In the June issue of Cancer Epidemiology Biomarkers and Prevention, Uniformed Services University of the Health Sciences (USUHS) investigator Kangmin Zhu, MD, PhD and his fellow researchers noted that active duty servicemembers might differ from the US population in their exposure to cancer risk factors and access to medical care. However, it is not known whether cancer incidence rates differ for the two populations. Therefore, researchers compared the incidence patterns of six cancers among active duty personnel and the general population using data from the following: DoD’s Automated Central Tumor Registry (ACTUR), and the nine cancer registries from NCI’s Surveillance Epidemiology and End Results (SEER). Study parameters included data from 1990 to 2004 for persons between the ages of 20 and 59.

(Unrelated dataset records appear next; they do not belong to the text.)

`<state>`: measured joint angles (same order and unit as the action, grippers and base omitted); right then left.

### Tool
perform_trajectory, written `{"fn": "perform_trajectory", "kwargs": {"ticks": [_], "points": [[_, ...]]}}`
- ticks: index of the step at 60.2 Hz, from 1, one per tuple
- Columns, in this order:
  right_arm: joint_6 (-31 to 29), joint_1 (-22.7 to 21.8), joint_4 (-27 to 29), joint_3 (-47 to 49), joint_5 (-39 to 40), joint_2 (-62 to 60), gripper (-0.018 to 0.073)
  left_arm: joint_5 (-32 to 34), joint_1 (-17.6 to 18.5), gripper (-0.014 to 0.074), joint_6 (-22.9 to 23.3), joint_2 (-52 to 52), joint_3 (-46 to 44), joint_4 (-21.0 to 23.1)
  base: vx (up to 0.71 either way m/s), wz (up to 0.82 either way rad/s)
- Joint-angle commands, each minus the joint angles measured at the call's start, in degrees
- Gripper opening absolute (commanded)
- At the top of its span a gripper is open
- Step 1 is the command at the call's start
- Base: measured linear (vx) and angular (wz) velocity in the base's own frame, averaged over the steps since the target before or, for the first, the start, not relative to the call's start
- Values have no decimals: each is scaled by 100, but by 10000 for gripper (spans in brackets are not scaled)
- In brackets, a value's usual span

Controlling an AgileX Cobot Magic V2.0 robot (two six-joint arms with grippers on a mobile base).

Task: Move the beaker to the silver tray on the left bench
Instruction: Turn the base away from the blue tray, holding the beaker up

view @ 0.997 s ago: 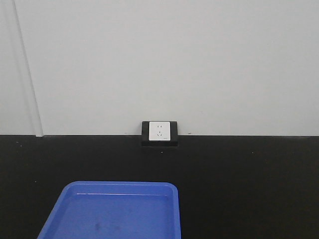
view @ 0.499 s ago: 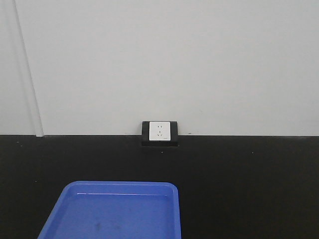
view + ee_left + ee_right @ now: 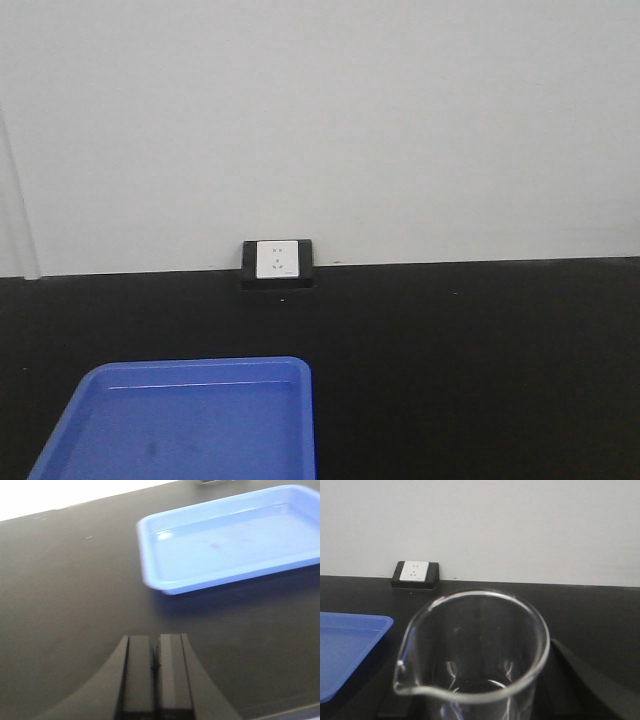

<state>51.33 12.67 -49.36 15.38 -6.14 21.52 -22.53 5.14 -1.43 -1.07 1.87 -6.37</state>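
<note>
In the right wrist view, the empty clear glass beaker [image 3: 470, 645] stands upright between the fingers of my right gripper [image 3: 475, 700], spout to the lower left. One dark finger [image 3: 580, 680] shows against its right side. The gripper is shut on it above the black countertop [image 3: 600, 610]. My left gripper [image 3: 155, 640] is shut and empty, low over the countertop [image 3: 60, 590], near the blue tray. The silver tray is out of view. Neither gripper shows in the front view.
A larger blue plastic tray [image 3: 180, 420] lies on the countertop at the front left; it also shows in the left wrist view [image 3: 230, 545] and the right wrist view [image 3: 345, 650]. A white socket in a black frame [image 3: 277, 262] sits at the foot of the white wall.
The front view has shifted: the socket and the blue tray now sit further left in the frame, and the wall's vertical strip has slid to the left edge.
</note>
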Motion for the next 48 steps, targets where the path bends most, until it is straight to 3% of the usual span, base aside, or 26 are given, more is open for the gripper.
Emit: {"fn": "perform_trajectory", "kwargs": {"ticks": [1, 29, 48], "points": [[-20, -36, -109, 184, 246, 27, -11, 475, 37, 1, 11, -43, 114, 25, -10, -37], [-20, -36, -109, 184, 246, 27, -11, 475, 37, 1, 11, -43, 114, 25, -16, -46], [-20, -36, -109, 184, 246, 27, -11, 475, 37, 1, 11, -43, 114, 25, -29, -1]]}}
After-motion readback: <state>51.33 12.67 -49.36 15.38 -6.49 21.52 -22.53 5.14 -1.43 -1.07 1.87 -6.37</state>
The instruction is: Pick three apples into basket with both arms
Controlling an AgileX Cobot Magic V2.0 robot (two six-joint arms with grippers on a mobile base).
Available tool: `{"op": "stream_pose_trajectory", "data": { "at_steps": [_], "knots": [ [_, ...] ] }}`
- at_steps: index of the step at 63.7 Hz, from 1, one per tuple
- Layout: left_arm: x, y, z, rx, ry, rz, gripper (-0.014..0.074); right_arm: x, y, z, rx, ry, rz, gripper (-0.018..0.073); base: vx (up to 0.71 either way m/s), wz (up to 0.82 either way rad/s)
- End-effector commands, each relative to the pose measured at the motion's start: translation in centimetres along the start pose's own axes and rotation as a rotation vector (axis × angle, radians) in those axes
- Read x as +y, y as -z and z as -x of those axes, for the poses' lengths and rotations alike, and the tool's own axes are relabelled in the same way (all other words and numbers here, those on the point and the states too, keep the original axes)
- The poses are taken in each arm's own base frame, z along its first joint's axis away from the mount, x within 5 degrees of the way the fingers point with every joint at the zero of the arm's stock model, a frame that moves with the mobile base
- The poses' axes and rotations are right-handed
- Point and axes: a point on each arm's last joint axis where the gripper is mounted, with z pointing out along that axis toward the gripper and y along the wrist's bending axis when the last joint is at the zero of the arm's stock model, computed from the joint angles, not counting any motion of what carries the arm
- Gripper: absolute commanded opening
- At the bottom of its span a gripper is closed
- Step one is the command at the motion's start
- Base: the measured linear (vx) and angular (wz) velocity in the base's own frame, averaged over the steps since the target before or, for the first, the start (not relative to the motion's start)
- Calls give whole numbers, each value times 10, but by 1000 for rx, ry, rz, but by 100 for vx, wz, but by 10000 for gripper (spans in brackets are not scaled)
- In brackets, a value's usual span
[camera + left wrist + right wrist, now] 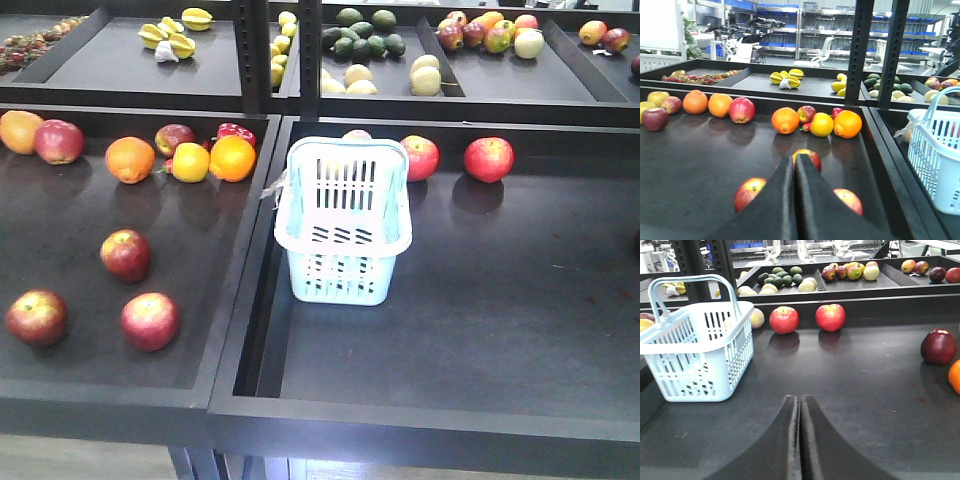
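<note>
Three red apples lie at the front of the left tray [125, 254], [37, 317], [150, 321]. In the left wrist view my left gripper [794, 159] is shut and empty, and its tips point at the middle apple [813, 157]. One apple [746, 193] sits to its left and another [850, 200] to its right. The pale blue basket [345, 280] stands upright in the right tray, handles raised. My right gripper [800, 399] is shut and empty over bare tray, with the basket [700, 375] ahead on its left. Neither arm shows in the front view.
Two more red apples [419, 157], [488, 159] rest at the back of the right tray. A dark red apple [938, 346] lies far right. Oranges [130, 159], [232, 157] and a yellow fruit [190, 162] line the left tray's back. A raised divider [240, 290] separates the trays.
</note>
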Motion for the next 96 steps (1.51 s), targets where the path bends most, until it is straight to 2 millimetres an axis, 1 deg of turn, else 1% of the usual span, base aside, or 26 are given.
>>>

While the study found that military personnel had lower incidence rates of colorectal, lung, and cervical cancers than the general population, it also revealed that prostate cancer rates in the military were twice those in the general population, and breast cancer rates were 20% to 40% higher. “Incidence rates were significantly lower in the military population for colorectal cancer in white men, lung cancer in white and black men and white women, and cervical cancer in black women. In contrast, incidence rates of breast and prostate cancers were significantly higher in the military among whites and blacks. Although the numbers of diagnoses among military personnel were relatively small for temporal trend analysis, we found a more prominent increase in prostate cancer in ACTUR than in SEER,” the study stated.
Higher Breast and Prostate Cancer Rates in Military
The June study by USUHS revealed that breast and prostate cancer rates for military personnel were “significantly higher” than the general population. This data may be attributable to more frequent screening for these cancers in military populations who receive free medical care. Consequently, the study speculated, servicemembers and their families may visit their primary care physicians more frequently than the general population.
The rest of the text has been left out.